- [PROBLEM DESCRIPTION]: Transcribe the data exactly. Leave nothing out.

- [DATASET EXTRACT]:
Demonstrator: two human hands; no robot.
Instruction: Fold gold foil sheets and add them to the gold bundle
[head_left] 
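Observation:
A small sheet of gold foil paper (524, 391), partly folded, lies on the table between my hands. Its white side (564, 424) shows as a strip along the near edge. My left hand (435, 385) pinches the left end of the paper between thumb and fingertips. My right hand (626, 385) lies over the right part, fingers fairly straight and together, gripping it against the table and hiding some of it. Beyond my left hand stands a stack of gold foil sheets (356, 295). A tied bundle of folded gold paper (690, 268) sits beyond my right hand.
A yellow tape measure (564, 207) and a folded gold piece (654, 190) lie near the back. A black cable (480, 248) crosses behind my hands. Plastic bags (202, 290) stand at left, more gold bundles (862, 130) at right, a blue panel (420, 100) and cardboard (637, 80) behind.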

- [ANSWER TO THIS PROBLEM]:
Demonstrator: two human hands; no robot.
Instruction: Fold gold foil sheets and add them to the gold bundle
[head_left] 
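Observation:
A small sheet of gold foil paper (524, 391), partly folded, lies on the table between my hands. Its white side (564, 424) shows as a strip along the near edge. My left hand (435, 385) pinches the left end of the paper between thumb and fingertips. My right hand (626, 385) lies over the right part, fingers fairly straight and together, gripping it against the table and hiding some of it. Beyond my left hand stands a stack of gold foil sheets (356, 295). A tied bundle of folded gold paper (690, 268) sits beyond my right hand.
A yellow tape measure (564, 207) and a folded gold piece (654, 190) lie near the back. A black cable (480, 248) crosses behind my hands. Plastic bags (202, 290) stand at left, more gold bundles (862, 130) at right, a blue panel (420, 100) and cardboard (637, 80) behind.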

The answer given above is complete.